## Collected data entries
◆ ◆ ◆ ◆
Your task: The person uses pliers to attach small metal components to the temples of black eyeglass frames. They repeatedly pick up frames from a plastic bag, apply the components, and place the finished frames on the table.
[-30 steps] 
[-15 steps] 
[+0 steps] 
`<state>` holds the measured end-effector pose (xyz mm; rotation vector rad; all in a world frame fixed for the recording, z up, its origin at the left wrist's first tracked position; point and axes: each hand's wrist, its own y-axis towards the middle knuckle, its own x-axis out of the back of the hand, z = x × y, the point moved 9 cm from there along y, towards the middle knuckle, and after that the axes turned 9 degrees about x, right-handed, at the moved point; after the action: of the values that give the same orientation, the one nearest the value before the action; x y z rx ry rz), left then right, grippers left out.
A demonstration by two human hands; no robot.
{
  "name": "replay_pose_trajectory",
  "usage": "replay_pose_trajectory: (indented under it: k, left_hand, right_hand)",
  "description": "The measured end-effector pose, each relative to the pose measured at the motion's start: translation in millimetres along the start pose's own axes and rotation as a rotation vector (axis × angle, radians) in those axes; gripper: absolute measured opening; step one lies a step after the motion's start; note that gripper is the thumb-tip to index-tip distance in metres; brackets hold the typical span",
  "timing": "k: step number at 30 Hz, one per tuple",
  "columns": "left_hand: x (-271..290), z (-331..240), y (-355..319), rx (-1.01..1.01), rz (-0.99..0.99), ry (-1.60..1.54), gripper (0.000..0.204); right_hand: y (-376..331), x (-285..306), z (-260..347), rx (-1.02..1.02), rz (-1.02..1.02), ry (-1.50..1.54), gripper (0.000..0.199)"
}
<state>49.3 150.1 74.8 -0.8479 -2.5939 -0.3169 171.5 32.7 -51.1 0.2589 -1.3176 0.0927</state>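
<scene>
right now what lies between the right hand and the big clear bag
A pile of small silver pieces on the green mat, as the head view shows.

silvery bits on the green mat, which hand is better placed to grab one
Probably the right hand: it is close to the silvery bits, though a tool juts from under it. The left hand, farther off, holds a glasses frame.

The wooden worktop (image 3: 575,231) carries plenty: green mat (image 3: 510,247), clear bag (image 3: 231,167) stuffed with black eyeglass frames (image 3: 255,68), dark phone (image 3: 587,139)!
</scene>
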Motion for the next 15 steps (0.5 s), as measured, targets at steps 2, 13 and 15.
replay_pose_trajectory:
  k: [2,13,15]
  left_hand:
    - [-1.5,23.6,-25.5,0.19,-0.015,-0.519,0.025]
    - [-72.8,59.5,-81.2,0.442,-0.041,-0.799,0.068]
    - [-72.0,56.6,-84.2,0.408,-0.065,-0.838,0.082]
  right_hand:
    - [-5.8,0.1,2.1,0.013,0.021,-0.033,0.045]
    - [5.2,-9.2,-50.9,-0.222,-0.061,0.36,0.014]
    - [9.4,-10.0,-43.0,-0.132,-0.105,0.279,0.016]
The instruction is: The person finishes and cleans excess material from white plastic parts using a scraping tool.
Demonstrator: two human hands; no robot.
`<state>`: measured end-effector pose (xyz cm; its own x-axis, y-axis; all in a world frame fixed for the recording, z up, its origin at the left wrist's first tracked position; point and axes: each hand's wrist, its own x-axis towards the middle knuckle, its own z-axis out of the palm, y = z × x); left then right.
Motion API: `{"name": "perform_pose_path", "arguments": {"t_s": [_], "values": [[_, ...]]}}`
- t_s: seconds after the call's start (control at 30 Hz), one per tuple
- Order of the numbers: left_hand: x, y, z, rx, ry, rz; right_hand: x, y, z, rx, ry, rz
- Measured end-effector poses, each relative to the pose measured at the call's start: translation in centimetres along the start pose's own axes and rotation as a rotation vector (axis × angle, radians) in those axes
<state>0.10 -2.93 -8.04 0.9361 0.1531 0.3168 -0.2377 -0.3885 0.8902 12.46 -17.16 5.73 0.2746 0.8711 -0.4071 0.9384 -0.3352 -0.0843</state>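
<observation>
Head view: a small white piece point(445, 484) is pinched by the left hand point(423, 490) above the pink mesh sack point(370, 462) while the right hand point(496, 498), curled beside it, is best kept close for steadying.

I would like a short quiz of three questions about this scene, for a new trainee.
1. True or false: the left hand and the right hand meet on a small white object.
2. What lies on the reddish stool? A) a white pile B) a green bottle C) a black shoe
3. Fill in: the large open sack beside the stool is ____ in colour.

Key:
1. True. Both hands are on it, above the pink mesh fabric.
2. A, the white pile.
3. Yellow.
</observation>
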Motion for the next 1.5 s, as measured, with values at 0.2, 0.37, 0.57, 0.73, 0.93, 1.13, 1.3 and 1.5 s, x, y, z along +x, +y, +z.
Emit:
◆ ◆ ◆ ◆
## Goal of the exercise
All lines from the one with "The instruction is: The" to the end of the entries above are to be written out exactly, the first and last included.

## Answer to this task
The instruction is: The person finishes and cleans excess material from white plastic parts using a scraping tool.
Demonstrator: two human hands; no robot.
`<state>`: measured end-effector pose (xyz cm; its own x-axis, y-axis; all in a world frame fixed for the recording, z up, its origin at the left wrist's first tracked position; point and axes: each hand's wrist, its own x-axis towards the middle knuckle, its own z-axis out of the palm, y = z × x); left then right.
Motion API: `{"name": "perform_pose_path", "arguments": {"t_s": [_], "values": [[_, ...]]}}`
- t_s: seconds after the call's start (control at 30 Hz), one per tuple
- Order of the numbers: left_hand: x, y, z, rx, ry, rz; right_hand: x, y, z, rx, ry, rz
- Measured end-effector poses, each relative to the pose measured at the call's start: translation in centimetres along the start pose's own axes and rotation as a rotation vector (axis × angle, radians) in those axes
<state>0.10 -2.93 -8.04 0.9361 0.1531 0.3168 -0.2377 -0.3885 0.8902 12.46 -17.16 5.73 0.2746 0.8711 -0.4071 0.9384 -0.3352 -0.0843</state>
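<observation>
Head view: a small white piece point(445, 484) is pinched by the left hand point(423, 490) above the pink mesh sack point(370, 462) while the right hand point(496, 498), curled beside it, is best kept close for steadying.

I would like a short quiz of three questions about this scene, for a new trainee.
1. True or false: the left hand and the right hand meet on a small white object.
2. What lies on the reddish stool? A) a white pile B) a green bottle C) a black shoe
3. Fill in: the large open sack beside the stool is ____ in colour.

Key:
1. True. Both hands are on it, above the pink mesh fabric.
2. A, the white pile.
3. Yellow.
</observation>
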Motion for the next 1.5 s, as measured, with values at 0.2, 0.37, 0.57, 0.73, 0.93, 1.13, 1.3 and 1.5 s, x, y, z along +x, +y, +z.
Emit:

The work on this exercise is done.